What you are asked to do: Exactly as written, copy the lines that run from the start of the data below to the line containing "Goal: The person", both ends included.

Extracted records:
•••

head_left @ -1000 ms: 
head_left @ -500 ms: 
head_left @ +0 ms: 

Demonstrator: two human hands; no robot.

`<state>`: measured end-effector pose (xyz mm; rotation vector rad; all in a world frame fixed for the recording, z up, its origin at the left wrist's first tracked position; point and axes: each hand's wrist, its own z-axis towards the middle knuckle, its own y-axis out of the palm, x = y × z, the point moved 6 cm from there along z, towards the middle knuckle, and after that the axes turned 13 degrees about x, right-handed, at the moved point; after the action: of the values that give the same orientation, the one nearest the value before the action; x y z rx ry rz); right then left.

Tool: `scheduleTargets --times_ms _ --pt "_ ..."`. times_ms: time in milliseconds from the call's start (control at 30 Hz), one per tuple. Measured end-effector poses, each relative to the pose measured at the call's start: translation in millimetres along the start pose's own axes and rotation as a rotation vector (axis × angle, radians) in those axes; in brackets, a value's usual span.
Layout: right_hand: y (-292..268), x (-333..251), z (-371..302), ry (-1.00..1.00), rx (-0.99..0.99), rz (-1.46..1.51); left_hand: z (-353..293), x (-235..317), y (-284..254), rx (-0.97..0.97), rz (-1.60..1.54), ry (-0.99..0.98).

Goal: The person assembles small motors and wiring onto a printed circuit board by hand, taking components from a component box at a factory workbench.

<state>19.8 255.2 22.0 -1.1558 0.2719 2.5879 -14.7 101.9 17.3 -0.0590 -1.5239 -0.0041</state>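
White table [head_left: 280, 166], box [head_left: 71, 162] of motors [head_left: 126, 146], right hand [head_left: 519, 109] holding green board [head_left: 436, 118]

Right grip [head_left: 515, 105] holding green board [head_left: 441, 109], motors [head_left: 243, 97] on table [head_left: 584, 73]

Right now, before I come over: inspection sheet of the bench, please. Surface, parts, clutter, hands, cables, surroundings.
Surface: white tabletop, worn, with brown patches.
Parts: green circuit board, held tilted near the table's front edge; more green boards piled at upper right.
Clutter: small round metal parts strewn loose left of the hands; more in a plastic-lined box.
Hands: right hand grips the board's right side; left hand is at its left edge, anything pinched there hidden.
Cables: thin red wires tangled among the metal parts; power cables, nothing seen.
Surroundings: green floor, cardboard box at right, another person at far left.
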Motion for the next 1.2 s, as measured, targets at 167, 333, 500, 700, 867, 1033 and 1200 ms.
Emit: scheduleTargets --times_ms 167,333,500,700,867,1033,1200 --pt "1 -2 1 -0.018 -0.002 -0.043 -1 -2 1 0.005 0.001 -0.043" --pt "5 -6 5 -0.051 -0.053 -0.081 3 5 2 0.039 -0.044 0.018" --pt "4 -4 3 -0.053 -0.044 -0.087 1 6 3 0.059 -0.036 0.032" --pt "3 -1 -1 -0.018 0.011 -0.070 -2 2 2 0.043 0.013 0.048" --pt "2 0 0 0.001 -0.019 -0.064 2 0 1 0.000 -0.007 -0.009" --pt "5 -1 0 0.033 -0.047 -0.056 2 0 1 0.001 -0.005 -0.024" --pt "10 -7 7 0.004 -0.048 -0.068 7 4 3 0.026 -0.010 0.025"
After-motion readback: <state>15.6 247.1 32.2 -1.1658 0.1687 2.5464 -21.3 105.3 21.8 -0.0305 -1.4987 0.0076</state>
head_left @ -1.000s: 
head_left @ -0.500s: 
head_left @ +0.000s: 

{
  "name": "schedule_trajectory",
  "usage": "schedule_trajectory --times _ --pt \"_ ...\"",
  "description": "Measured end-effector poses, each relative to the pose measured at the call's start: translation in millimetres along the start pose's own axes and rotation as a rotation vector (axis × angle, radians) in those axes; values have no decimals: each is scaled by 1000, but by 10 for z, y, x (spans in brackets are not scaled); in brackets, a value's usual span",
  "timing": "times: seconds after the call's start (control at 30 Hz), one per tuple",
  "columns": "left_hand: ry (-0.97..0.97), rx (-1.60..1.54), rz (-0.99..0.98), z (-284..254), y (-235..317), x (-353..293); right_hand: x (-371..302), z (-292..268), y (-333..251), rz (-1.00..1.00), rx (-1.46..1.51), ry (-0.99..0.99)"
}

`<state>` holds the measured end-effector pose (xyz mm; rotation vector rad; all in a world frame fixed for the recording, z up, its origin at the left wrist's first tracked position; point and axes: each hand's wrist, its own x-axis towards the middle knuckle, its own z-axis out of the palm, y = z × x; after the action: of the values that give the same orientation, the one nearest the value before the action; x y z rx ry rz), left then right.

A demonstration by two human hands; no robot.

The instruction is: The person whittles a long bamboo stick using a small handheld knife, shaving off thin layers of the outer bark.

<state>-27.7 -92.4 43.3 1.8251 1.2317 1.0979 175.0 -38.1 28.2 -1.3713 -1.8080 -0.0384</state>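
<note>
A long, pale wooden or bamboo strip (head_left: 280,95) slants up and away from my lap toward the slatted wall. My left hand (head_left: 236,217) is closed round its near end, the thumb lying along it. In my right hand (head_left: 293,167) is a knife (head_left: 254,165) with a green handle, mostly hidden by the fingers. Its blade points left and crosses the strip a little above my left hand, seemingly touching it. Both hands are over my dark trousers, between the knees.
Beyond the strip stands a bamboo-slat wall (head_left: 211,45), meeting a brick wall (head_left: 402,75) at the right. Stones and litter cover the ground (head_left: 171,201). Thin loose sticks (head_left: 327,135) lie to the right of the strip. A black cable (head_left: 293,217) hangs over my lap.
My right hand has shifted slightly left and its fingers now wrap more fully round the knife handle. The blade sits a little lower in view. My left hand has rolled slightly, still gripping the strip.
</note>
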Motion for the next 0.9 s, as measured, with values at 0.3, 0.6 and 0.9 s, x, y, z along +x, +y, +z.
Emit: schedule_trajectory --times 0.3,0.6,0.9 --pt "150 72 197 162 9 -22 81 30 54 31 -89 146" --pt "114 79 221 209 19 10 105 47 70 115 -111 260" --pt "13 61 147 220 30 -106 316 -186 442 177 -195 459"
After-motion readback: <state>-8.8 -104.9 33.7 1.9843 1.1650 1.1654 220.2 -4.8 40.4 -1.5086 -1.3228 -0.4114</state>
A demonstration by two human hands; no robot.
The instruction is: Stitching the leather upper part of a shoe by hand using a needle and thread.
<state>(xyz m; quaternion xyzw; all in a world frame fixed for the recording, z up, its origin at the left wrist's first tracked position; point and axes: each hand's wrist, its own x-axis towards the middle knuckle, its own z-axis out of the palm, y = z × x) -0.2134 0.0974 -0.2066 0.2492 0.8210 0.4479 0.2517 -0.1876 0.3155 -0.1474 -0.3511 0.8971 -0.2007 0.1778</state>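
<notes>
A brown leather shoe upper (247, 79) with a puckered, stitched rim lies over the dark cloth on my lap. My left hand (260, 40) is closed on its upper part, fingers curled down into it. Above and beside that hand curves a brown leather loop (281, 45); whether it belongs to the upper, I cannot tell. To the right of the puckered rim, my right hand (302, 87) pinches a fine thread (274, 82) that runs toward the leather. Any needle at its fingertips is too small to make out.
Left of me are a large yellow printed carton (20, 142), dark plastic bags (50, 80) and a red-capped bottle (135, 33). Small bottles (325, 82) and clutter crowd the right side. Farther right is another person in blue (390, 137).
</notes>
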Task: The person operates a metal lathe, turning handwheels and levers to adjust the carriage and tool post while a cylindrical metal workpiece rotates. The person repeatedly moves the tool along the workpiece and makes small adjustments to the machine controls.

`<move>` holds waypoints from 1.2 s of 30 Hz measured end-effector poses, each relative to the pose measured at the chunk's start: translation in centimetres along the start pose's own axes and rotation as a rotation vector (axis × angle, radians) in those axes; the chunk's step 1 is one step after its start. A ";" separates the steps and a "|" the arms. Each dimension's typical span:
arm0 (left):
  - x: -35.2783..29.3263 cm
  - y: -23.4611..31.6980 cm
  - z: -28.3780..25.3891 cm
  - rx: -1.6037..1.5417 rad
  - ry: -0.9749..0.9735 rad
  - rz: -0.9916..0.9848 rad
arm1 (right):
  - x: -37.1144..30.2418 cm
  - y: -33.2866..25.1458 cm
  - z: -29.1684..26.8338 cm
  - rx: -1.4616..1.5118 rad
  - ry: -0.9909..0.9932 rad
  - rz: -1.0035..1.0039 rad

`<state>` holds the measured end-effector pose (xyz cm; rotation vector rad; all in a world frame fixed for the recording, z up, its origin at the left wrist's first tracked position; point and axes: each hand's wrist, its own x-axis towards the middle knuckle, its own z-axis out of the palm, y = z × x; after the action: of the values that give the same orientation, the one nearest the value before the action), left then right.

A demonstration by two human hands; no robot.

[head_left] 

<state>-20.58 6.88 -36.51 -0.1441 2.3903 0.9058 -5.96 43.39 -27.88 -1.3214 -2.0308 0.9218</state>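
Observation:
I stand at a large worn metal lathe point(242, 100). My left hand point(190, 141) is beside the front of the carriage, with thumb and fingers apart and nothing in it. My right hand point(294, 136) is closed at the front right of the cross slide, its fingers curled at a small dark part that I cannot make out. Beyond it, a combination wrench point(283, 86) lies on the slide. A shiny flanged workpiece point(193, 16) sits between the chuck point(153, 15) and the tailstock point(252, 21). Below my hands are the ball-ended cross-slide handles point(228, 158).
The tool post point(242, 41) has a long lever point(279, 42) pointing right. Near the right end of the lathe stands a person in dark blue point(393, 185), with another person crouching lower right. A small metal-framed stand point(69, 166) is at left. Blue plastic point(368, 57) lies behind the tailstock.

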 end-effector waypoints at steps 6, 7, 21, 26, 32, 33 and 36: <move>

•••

Response below:
head_left @ -1000 ms: 
head_left @ -500 ms: 
head_left @ +0 ms: 

Demonstrator: two human hands; no robot.

`<state>`: measured end-effector pose (xyz mm; rotation vector rad; all in a world frame fixed for the recording, z up, its origin at the left wrist's first tracked position; point and axes: each hand's wrist, its own z-axis towards the middle knuckle, its own y-axis out of the palm, x = y × z, the point moved 6 cm from there along z, towards the middle knuckle, and after that the axes turned 13 degrees about x, right-handed, at the moved point; after the action: of the values that give the same orientation, the one nearest the value before the action; x y z rx ry rz); right then left.

Tool: `scheduleTargets --times_ms _ --pt "_ ..."`. times_ms: time in milliseconds from the call's start (control at 30 Hz), one per tuple. Measured end-effector poses, each relative to the pose measured at the call's start: translation in millimetres along the start pose's own axes and rotation as a rotation vector (axis × angle, radians) in those axes; in brackets, a value's usual span.
Layout: right_hand: y (-292..268), x (-333..251), z (-371..302), ry (-1.00..1.00), rx (-0.99..0.99), rz (-1.46..1.51); left_hand: z (-353..293), x (-235..317), y (-284..254), rx (-0.97..0.97), rz (-1.60..1.54), ry (-0.99..0.98).

Goal: The person assembles small motors and wiring onto a printed circuit board by hand, taking components from a component box at a factory workbench.

The answer is finished.